Il Catechismo della Chiesa Cattolica ci dice che «la temperanza è la virtù morale che modera l’attrattiva dei piaceri e rende capaci di equilibrio nell’uso dei beni creati». «Essa – prosegue il Catechismo – assicura il dominio della volontà sugli istinti e mantiene i desideri entro i limiti dell’onestà. La persona temperante orienta al bene i propri appetiti sensibili, conserva una sana discrezione, e non segue il proprio istinto e la propria forza assecondando i desideri del proprio cuore» (n. 1809).

Dunque, la temperanza, come dice la parola italiana, è la virtù della giusta misura. In ogni situazione, si comporta con saggezza, perché le persone che agiscono mosse sempre dall’impeto o dall’esuberanza alla fine sono inaffidabili. Le persone senza temperanza sono sempre inaffidabili. In un mondo dove tanta gente si vanta di dire quello che pensa, la persona temperante preferisce invece pensare quello che dice. Capite la differenza? Non dire quello che mi viene in mente, così… No, pensare a quello che devo dire. Non fa promesse a vanvera, ma assume impegni nella misura in cui li può soddisfare.

Anche con i piaceri, la persona temperante agisce con giudizio. Il libero corso delle pulsioni e la totale licenza accordata ai piaceri, finiscono per ritorcersi contro noi stessi, facendoci precipitare in uno stato di noia. Quanta gente che ha voluto provare tutto con voracità si è ritrovata a perdere il gusto di ogni cosa! Meglio allora cercare la giusta misura: ad esempio, per apprezzare un buon vino, assaporarlo a piccoli sorsi è meglio che ingurgitarlo tutto d’un fiato. Tutti sappiamo questo.

La persona temperante sa pesare e dosare bene le parole. Pensa a quello che dice. Non permette che un momento di rabbia rovini relazioni e amicizie che poi solo con fatica potranno essere ricostruite. Specialmente nella vita famigliare, dove le inibizioni si abbassano, tutti corriamo il rischio di non tenere a freno tensioni, irritazioni, arrabbiature. C’è un tempo per parlare e un tempo per tacere, ma entrambi richiedono la giusta misura. E questo vale per tante cose, ad esempio lo stare con gli altri e lo stare da soli.

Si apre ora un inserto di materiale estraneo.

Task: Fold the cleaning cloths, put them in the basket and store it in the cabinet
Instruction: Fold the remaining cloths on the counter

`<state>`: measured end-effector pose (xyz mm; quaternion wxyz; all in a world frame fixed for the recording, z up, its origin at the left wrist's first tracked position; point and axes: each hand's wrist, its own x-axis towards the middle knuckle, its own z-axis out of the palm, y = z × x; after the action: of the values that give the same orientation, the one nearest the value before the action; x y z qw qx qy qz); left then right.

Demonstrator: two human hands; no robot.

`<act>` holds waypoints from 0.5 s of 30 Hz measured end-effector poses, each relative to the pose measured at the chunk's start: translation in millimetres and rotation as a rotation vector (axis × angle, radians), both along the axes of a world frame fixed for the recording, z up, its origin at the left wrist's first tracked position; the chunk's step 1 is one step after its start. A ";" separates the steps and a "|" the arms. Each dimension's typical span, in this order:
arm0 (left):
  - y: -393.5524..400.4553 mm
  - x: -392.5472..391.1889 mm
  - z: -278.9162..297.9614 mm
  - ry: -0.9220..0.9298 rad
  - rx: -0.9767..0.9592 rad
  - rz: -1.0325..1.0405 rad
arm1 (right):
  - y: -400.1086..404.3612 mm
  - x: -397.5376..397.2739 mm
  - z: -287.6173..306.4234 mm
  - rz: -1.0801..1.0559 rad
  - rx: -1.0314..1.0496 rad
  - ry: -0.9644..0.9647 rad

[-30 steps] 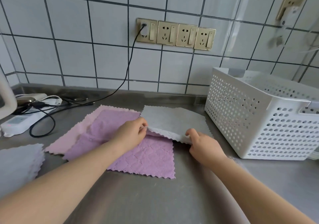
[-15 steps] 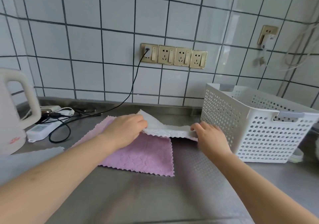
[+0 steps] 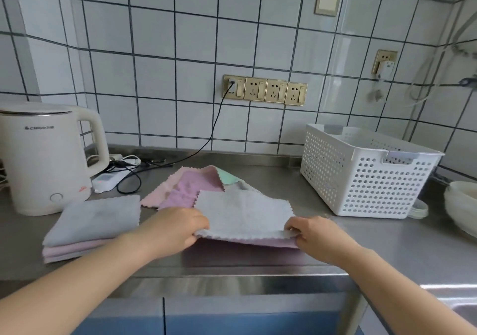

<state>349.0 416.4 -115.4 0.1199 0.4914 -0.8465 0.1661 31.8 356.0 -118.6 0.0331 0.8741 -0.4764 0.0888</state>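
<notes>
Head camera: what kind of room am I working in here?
Most likely a home kitchen. A stainless steel counter runs along a white tiled wall with a row of power sockets, and an electric kettle stands at the left. The edge of a sink shows at lower right.

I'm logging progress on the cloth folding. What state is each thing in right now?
grey cloth: folded over, near edge pinched at both corners
left hand: pinching the cloth's left corner
right hand: pinching its right corner
folded stack: three cloths, piled
unfolded cloths: flat, overlapping
basket: upright
kettle: lid closed
</notes>
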 end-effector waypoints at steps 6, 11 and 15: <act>28.2 5.7 -12.7 0.102 0.378 0.036 | 30.5 -5.5 -0.1 -0.050 0.291 -0.021; 17.2 12.4 -12.8 0.321 0.471 0.117 | 17.4 -8.8 -2.3 -0.110 0.321 -0.087; -7.1 14.4 -14.6 0.549 0.390 0.221 | -3.3 -11.9 -11.2 -0.173 0.318 -0.262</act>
<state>363.4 409.4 -130.0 0.2282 0.6200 -0.7402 -0.1249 19.9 352.7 -129.8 -0.1597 0.8052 -0.5579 0.1221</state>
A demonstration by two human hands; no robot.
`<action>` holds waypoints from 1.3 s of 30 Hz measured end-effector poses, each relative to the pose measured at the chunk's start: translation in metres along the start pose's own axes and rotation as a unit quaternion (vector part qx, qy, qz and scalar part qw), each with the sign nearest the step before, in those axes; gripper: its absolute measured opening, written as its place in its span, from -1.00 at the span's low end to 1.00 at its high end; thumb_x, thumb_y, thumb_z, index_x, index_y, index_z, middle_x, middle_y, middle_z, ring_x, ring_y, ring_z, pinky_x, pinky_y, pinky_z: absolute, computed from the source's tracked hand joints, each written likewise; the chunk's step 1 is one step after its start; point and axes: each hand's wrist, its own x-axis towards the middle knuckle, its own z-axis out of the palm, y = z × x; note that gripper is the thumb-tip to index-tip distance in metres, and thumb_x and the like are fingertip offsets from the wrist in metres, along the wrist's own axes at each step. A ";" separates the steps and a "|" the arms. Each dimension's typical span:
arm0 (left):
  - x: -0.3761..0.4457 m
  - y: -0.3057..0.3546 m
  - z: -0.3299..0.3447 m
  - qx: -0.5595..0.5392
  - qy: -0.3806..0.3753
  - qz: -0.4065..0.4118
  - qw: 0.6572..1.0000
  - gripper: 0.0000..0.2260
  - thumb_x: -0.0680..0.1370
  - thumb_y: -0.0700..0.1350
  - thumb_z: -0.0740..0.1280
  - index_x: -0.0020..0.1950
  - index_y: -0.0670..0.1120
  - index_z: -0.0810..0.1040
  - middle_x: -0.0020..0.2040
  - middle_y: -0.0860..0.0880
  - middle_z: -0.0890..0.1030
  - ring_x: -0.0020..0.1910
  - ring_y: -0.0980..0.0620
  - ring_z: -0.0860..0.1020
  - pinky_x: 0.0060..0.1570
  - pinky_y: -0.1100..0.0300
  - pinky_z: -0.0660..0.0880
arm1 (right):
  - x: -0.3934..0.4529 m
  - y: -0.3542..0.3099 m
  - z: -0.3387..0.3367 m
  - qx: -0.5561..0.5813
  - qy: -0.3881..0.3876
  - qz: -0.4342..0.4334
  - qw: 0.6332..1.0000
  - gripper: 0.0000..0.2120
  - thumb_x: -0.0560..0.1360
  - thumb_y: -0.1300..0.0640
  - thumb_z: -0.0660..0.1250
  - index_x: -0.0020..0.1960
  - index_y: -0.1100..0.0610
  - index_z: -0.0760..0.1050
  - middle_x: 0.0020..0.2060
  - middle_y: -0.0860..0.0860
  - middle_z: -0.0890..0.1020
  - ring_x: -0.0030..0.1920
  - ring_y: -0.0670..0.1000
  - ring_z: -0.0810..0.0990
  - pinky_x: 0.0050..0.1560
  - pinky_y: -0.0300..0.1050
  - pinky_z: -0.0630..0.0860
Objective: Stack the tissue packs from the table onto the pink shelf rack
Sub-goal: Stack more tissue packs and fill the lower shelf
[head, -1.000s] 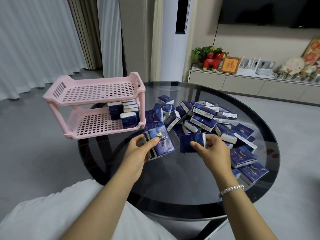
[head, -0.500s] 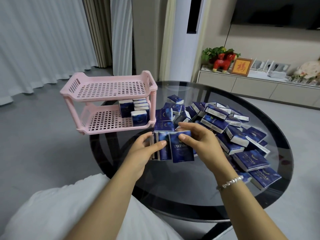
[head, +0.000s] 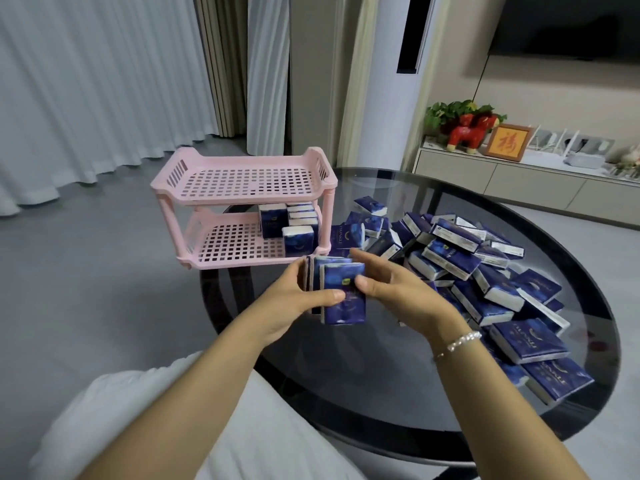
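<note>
head | tissue packs [head: 341, 292] gripped between left hand [head: 294, 299] | right hand [head: 398, 289]

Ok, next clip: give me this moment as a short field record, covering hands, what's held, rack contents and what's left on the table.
left hand: grips the held bundle from its left side
right hand: grips the same bundle from the right
held bundle: several blue tissue packs pressed together, upright, above the glass table
pink shelf rack: top tier bare; lower tier holds a few packs at its right end
loose packs: large pile on the table, right of the rack
</note>
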 end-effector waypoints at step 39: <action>0.028 0.007 -0.097 0.256 0.047 0.027 0.965 -0.12 0.29 -0.16 0.60 0.42 0.06 0.11 0.24 0.23 0.41 0.23 0.24 0.45 0.29 0.21 0.41 | 0.081 -0.001 0.035 -0.157 -0.040 -0.046 0.986 -0.31 0.33 0.09 0.51 0.40 -0.03 0.33 0.28 -0.06 0.50 0.15 -0.07 0.53 0.19 -0.12 0.49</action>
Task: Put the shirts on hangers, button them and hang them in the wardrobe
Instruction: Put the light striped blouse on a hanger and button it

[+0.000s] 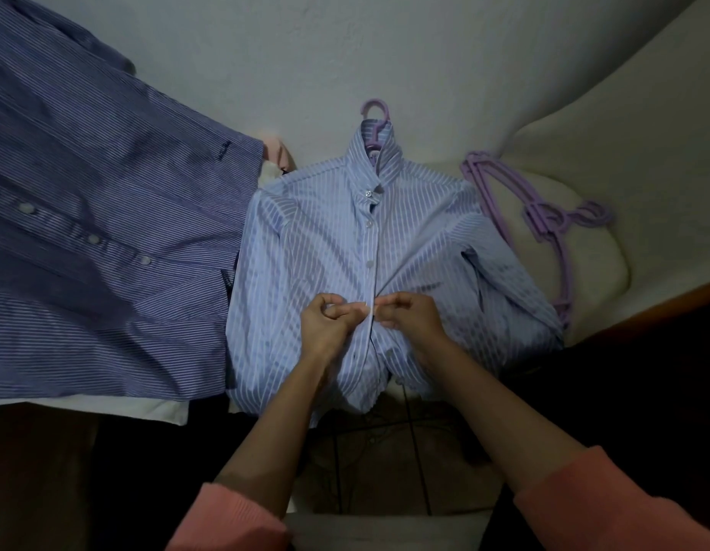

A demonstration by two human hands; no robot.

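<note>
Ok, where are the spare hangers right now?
In the head view the spare purple hangers lie stacked on the white bedding, right of the light striped shirt both hands are buttoning.

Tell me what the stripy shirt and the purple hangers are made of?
The light blue shirt looks like thin woven cloth, perhaps cotton: it creases softly and its stripes bend with the folds. The spare purple hangers look like smooth moulded plastic: stiff, one even colour, with a slight sheen.
</note>
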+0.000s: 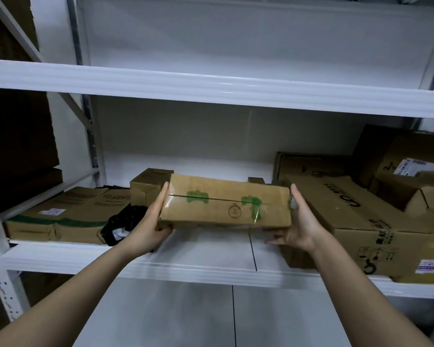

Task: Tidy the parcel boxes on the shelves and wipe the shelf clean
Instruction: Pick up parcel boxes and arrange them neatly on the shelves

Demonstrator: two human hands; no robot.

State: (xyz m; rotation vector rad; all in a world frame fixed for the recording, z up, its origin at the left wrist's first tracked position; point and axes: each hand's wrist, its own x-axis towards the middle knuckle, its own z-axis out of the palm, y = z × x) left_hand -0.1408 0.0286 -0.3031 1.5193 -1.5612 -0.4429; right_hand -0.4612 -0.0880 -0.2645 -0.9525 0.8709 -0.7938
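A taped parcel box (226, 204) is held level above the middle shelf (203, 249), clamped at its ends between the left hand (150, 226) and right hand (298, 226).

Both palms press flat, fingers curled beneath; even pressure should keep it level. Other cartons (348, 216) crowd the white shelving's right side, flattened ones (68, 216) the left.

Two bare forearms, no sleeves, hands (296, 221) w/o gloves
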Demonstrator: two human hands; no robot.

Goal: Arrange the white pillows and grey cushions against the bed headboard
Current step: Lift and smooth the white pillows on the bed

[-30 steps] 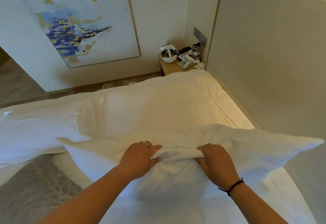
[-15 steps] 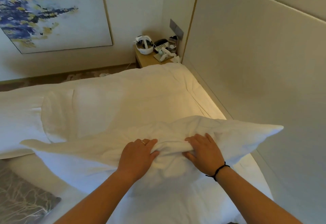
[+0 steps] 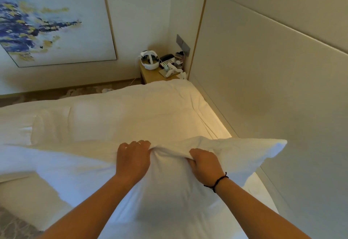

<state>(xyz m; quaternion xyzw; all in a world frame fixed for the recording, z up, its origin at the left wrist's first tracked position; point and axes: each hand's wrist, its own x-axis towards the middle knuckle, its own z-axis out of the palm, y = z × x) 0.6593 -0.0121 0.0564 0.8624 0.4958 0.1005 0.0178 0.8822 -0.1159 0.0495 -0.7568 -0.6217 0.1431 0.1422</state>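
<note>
A white pillow (image 3: 244,156) is held up over the bed, its right corner pointing at the padded headboard (image 3: 273,92). My left hand (image 3: 132,160) grips a bunched fold of its top edge. My right hand (image 3: 204,164) grips the same fold a little to the right. A second white pillow (image 3: 62,124) lies flat on the bed behind it, at the left. A grey patterned cushion (image 3: 13,225) shows only as a corner at the bottom left.
The white bed sheet (image 3: 160,107) runs along the headboard, with a lit gap at the mattress edge. A wooden bedside table (image 3: 150,74) at the far corner carries a white headset, a phone and small items. A painting hangs on the far wall.
Both hands have curled tighter on the pillow's top edge. The pillow's right corner has come closer to the headboard as the view swung and most of the grey cushion left the frame.
</note>
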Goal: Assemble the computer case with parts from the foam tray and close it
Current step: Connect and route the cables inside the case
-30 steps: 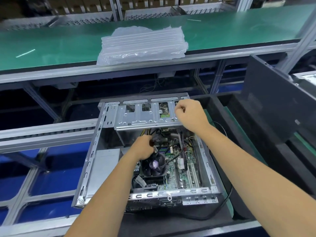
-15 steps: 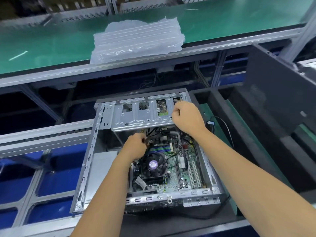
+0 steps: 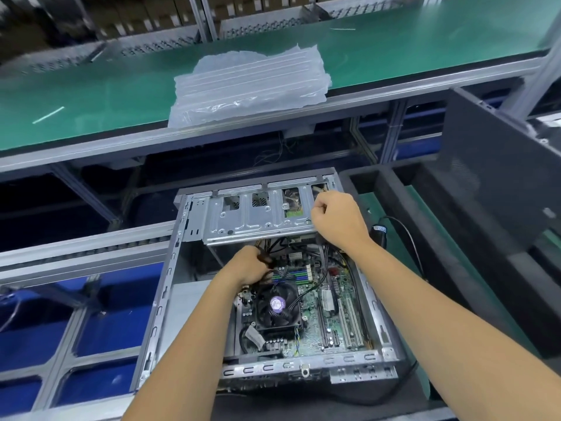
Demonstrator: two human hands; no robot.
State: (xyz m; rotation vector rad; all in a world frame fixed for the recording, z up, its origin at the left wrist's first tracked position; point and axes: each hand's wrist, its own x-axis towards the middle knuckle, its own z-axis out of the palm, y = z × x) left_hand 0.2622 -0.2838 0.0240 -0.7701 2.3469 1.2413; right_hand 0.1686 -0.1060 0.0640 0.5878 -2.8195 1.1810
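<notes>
Green-matted surface (image 3: 91, 95) across upper frame with a clear plastic bag (image 3: 249, 83) on it; below, centre frame, open computer case (image 3: 170, 299) lying on its side, foam tray (image 3: 394, 189) just right of it. Left hand (image 3: 249, 268) curled round a bundle of black cables (image 3: 267, 259) above the CPU fan (image 3: 277, 305); right hand (image 3: 334, 220) fisted, gripping the right end of the silver drive cage (image 3: 258, 217) at the case's upper edge. Looks mid-assembly: motherboard (image 3: 334, 311) and fan seated, cabling and cage apparently unfinished, dark side panel (image 3: 501, 189) leaning at right, not yet on.
</notes>
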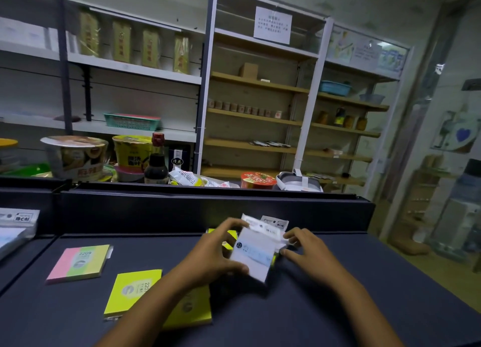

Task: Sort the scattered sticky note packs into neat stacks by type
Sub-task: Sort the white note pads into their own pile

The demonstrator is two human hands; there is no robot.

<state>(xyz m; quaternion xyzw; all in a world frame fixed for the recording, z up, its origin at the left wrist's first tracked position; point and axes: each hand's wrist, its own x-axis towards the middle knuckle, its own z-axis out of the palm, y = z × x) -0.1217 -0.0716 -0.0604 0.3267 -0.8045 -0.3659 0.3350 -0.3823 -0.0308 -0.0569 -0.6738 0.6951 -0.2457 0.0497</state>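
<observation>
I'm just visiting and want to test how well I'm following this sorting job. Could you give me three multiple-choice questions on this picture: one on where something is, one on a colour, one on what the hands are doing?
1. Where does the pink and green pack lie?
A. Left on the dark counter
B. On a wooden shelf
C. Under the right hand

2. What colour is the pack just right of it?
A. Blue
B. Yellow-green
C. Red

3. What are the hands doing?
A. Resting flat and empty
B. Lifting a soup bowl
C. Holding white packs

Answers: 1 A, it lies far left on the counter. 2 B, its cover is yellow-green. 3 C, the left hand and right hand grip the white packs from both sides.
</observation>
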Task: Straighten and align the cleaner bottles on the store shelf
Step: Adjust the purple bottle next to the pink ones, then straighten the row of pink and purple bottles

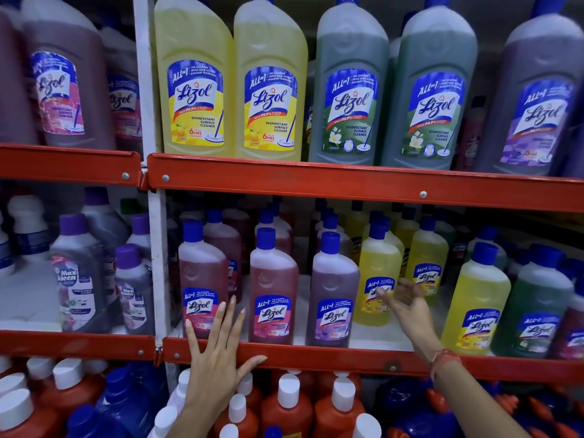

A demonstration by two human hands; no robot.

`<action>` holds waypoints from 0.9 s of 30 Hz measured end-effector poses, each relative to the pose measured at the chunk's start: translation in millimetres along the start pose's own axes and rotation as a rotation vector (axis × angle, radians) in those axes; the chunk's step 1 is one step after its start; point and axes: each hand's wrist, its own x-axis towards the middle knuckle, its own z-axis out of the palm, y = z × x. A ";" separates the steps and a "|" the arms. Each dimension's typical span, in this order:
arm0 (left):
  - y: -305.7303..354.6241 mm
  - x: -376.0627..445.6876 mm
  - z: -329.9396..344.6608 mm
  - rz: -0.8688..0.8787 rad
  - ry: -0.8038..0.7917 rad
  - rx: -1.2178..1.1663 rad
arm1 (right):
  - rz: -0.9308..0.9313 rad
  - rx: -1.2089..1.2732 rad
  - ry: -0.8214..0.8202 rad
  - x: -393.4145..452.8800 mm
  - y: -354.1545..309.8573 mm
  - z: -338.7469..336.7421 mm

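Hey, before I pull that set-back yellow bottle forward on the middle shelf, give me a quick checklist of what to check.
1. Right hand free to grab: ok, open, holding nothing.
2. Right hand at the yellow bottle: ok, fingers in front of its label; contact cannot tell.
3. Bottle level with the front row: not ok, it stands behind the purple bottle.
4. Left hand out of the way: ok, spread flat over the red shelf edge.
5. Bottle upright: ok.

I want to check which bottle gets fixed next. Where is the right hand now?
In the head view, the right hand reaches onto the middle shelf right of centre, open, by the label of a yellow bottle beside the purple bottle.
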 end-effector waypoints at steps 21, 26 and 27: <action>0.5 0.4 -0.3 -0.008 -0.047 -0.007 | 0.093 0.150 -0.300 12.8 12.0 -27.4; 2.2 0.3 -4.8 -0.029 -0.078 -0.002 | 0.097 0.125 -0.329 -6.3 7.8 -38.0; 2.7 -0.1 -5.7 -0.031 -0.078 0.005 | 0.094 0.125 -0.329 -9.7 6.7 -39.8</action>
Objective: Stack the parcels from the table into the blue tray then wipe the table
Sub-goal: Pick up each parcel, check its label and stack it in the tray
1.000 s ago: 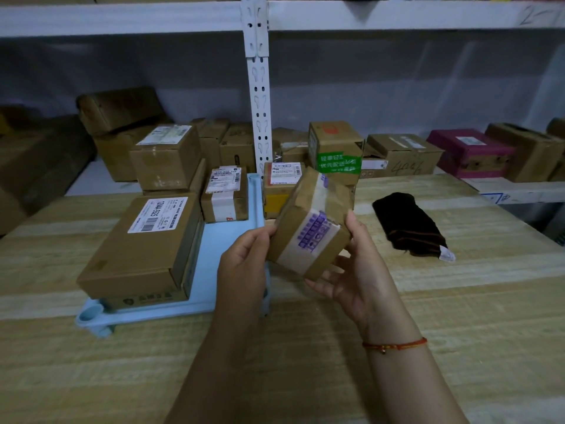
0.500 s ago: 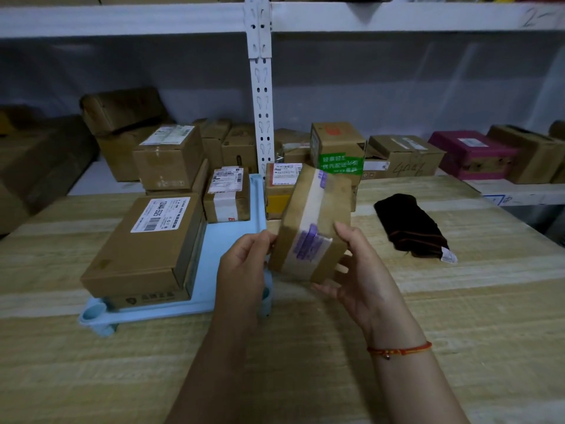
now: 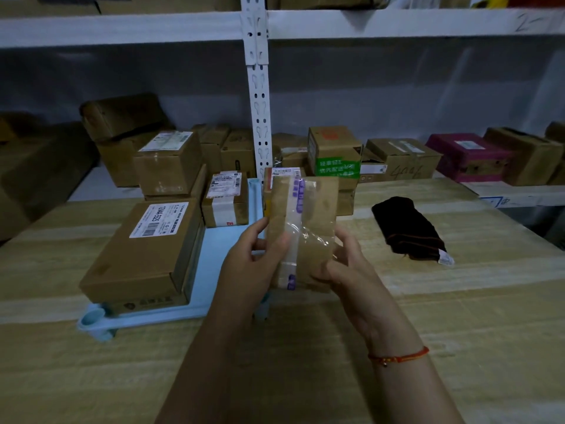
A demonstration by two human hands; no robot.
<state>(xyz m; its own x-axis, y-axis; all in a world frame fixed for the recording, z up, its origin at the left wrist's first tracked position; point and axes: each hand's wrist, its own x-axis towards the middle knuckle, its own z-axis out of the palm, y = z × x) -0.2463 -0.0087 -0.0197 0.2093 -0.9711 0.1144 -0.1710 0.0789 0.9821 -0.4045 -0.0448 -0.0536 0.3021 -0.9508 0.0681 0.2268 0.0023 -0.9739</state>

Se la persona temperante sa controllare la propria irascibilità, non per questo la vedremo perennemente con il volto pacifico e sorridente. Infatti, qualche volta è necessario indignarsi, ma sempre nella giusta maniera. Queste sono le parole: la giusta misura, la giusta maniera. Una parola di rimprovero a volte è più salutare rispetto a un silenzio acido e rancoroso. Il temperante sa che nulla è più scomodo del correggere un altro, ma sa anche che è necessario: altrimenti si offrirebbe libero campo al male. In certi casi, il temperante riesce a tenere insieme gli estremi: afferma i principi assoluti, rivendica i valori non negoziabili, ma sa anche comprendere le persone e dimostra empatia per esse. Dimostra empatia.

Il dono del temperante è dunque l’equilibrio, qualità tanto preziosa quanto rara. Tutto, infatti, nel nostro mondo spinge all’eccesso. Invece la temperanza si sposa bene con atteggiamenti evangelici quali la piccolezza, la discrezione, il nascondimento, la mitezza. Chi è temperante apprezza la stima degli altri, ma non ne fa l’unico criterio di ogni azione e di ogni parola. È sensibile, sa piangere e non se ne vergogna, ma non si piange addosso. Sconfitto, si rialza; vincitore, è capace di tornare alla vita nascosta di sempre. Non cerca gli applausi, ma sa di avere bisogno degli altri.

Fratelli e sorelle, non è vero che la temperanza rende grigi e privi di gioie. Anzi, fa gustare meglio i beni della vita: lo stare insieme a tavola, la tenerezza di certe amicizie, la confidenza con le persone sagge, lo stupore per le bellezze del creato. La felicità con la temperanza è letizia che fiorisce nel cuore di chi riconosce e dà valore a ciò che più conta nella vita. Preghiamo il Signore perché ci dia questo dono: il dono della maturità, della maturità dell’età, della maturità affettiva, della maturità sociale. Il dono della temperanza.